96-Kapitän Leopold: „Bin extrem überzeugt von diesem Kader“
Transfermarkt: Mit dem Umbruch hat sich auch der Konkurrenzkampf auf Deiner Position verändert. Wie gehst Du damit um?
Leopold: Der Konkurrenzkampf ist durch die vielen Neuzugänge in diesem Jahr auf jeder Position nochmal gewachsen. Aber das gehört im Profi-Fußball einfach dazu und man muss damit umgehen können. Am Ende geht es da um den Erfolg als Mannschaft. Ich versuche einfach, in jeder Einheit und in jedem Spiel mein Bestes auf dem Platz zu lassen.
Transfermarkt: Wie bewertest Du die Qualität des Kaders allgemein?
Leopold: Ich bin extrem überzeugt von diesem Kader. Wir haben individuell eine sehr hohe Qualität und können das auch als Mannschaft abrufen und umsetzen. Wir haben das auch schon gezeigt, aber wollen wieder konstanter werden. Wenn uns das gelingt, kann es für uns eine sehr erfolgreiche Saison werden, was auch immer das am Ende bedeutet.

Auch 2026 noch tonangebend bei Hannover 96? Enzo Leopolds Vertrag läuft aus.
Transfermarkt: Im Sommer läuft Dein Vertrag am Maschsee aus – gibt oder gab es schon Gespräche mit dem Verein?
Leopold: Ja, wir sind immer in engem Austausch, wie auch schon über die gesamte Zeit, die ich jetzt hier bin. Ich mache mir dahingehend zum jetzigen Zeitpunkt keinen Kopf. Mein Fokus liegt auf der Saison mit dieser Mannschaft. Natürlich habe ich als Sportler immer auch persönlich Ziele, die ich erreichen möchte. Aber über alles, was über das reine Sportliche mit dem Team hinausgeht, werde ich zu gegebener Zeit nachdenken, jetzt noch nicht.
Transfermarkt: Anders gefragt: Du machst auch die 200 Pflichtspiele bei Hannover 96 voll, weil …?
Leopold: (lacht) Das ist sicherlich ein sehr schöner Gedanke, aber wie gesagt: Für mich zählt derzeit das sportliche Tagesgeschäft und der Erfolg mit der Mannschaft.
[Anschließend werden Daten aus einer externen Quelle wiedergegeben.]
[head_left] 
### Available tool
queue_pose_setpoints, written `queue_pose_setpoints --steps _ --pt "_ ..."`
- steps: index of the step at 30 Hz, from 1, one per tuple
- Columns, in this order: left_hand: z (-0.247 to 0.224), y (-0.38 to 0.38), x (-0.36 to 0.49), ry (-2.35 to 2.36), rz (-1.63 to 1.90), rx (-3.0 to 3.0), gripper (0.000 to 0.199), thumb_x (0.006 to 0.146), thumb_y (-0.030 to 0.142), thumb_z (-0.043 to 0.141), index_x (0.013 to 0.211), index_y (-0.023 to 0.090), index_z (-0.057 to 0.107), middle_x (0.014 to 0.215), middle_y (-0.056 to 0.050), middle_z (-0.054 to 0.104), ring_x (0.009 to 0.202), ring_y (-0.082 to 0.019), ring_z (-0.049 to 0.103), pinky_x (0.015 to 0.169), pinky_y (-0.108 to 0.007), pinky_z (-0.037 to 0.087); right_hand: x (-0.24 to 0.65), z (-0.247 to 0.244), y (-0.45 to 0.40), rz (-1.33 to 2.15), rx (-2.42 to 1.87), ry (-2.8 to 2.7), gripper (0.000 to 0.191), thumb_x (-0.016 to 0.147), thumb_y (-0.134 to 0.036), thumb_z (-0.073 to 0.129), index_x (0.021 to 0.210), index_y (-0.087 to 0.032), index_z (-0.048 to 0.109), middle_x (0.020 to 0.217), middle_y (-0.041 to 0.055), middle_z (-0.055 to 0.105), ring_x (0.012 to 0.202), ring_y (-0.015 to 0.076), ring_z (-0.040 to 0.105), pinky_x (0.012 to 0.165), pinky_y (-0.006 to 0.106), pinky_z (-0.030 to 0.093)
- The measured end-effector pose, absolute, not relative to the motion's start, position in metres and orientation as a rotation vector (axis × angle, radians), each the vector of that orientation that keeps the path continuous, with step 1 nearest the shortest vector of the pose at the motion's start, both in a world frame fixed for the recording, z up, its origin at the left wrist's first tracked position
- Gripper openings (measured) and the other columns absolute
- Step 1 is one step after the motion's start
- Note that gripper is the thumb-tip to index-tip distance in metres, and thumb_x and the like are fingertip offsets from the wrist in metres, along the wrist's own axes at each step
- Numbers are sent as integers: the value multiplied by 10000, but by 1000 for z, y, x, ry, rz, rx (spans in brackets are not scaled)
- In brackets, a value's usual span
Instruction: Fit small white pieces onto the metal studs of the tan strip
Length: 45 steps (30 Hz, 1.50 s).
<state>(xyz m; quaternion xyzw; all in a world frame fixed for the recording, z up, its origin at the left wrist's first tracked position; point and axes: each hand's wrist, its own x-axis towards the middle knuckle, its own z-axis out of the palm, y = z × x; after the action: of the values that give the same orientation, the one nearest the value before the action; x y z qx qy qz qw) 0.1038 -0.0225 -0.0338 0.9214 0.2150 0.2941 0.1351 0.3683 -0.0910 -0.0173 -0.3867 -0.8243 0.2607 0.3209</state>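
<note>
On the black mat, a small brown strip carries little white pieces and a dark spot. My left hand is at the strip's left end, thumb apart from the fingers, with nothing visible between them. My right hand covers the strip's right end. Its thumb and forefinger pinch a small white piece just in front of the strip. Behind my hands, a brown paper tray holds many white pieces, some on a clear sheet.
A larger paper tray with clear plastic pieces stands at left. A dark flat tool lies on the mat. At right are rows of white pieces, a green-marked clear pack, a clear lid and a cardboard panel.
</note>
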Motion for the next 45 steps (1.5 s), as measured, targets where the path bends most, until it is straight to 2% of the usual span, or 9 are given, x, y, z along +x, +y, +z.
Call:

Transfermarkt: Hannover 96 und Du – das passt einfach, weil …?
Leopold: Ich bin jetzt im vierten Jahr hier und fühle mich unfassbar wohl. Ich kenne die Mannschaft, den Klub, die Stadt, viele Fans – es macht mir einfach sehr viel Spaß, hier Fußball zu spielen.
Transfermarkt: Eine Frage aus unserer Community vom TM-User „HappyV“: Was wäre dir persönlich lieber: der Aufstieg mit Hannover 96 oder eine Berufung in die Nationalmannschaft?
Leopold: (lacht) Ich glaube, das würde ich tatsächlich auf eine Ebene stellen. Beides wären absolute Highlights für eine Fußballer-Karriere, sollte es irgendwann mal eintreten.
Transfermarkt: Passend dazu abschließend: Wo siehst Du Dich als Fußballer in den nächsten drei bis fünf Jahren?
Leopold: Wie bei jedem Fußballprofi ist es irgendwo mein Traum, in meiner Karriere mal auf höchstem Niveau zu spielen. In Deutschland in diesem Fall in der Bundesliga – schön wäre es natürlich mit 96. Aber all das passiert Step-by-step.